# COLLECTED DATA
*** Begin section ***

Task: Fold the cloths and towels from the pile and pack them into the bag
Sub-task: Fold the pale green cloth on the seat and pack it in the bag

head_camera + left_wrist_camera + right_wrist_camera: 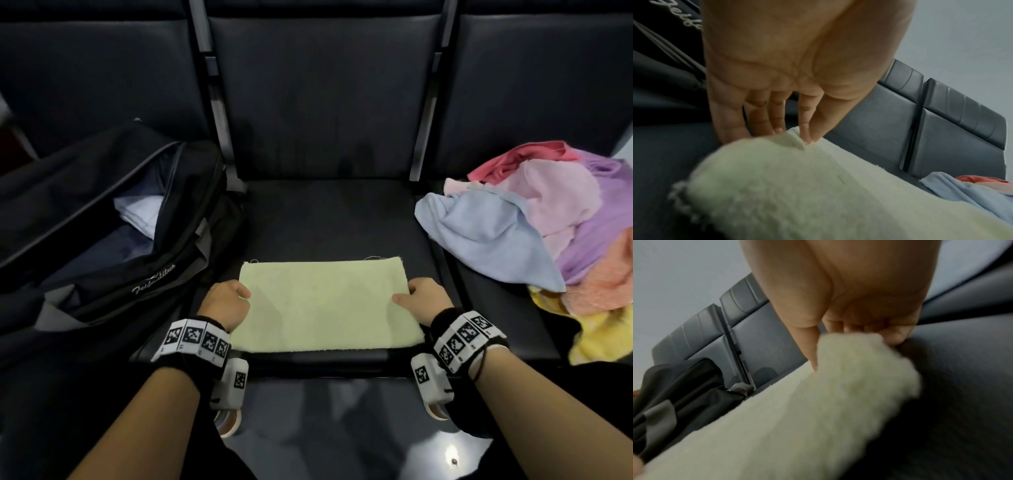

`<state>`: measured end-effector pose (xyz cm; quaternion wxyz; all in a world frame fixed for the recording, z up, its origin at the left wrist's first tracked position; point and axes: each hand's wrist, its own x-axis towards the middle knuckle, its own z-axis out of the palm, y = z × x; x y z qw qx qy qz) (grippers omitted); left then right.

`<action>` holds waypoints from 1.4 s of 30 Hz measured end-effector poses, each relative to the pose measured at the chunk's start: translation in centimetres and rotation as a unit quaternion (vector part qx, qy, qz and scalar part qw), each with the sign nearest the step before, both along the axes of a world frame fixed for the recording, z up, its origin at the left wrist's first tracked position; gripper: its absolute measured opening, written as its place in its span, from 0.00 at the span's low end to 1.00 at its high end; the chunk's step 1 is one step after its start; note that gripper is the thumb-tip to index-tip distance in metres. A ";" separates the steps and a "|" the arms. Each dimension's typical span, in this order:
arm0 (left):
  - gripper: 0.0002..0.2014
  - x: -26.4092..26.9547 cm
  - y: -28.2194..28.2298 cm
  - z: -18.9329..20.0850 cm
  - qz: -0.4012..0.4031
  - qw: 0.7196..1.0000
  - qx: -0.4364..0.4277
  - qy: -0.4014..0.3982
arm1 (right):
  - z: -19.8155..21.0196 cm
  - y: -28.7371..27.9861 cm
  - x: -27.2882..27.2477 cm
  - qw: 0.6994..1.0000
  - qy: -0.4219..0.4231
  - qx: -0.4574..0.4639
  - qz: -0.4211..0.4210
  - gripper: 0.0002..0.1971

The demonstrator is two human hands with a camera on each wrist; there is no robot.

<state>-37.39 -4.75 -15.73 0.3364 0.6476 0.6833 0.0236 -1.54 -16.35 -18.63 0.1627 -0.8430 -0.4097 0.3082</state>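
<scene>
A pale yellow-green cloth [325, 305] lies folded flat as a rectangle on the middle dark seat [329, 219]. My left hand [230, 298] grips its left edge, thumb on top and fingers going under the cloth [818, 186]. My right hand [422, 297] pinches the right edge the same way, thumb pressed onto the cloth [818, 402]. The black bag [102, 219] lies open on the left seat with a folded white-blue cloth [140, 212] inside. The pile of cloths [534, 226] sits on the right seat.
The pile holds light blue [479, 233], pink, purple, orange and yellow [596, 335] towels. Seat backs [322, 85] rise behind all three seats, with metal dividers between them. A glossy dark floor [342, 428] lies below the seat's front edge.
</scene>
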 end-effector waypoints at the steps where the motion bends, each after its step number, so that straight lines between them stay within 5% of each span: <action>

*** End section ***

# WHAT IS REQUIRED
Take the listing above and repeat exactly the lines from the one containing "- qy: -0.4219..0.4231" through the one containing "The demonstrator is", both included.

# SOLVED EXERCISE
  - qy: -0.4219..0.4231
  - qx: -0.4574..0.4639
  - qz: -0.4211..0.4210
  - gripper: 0.0002..0.1971

The demonstrator is two human hands with a camera on each wrist; there is no robot.

What was requested is fully covered by this answer.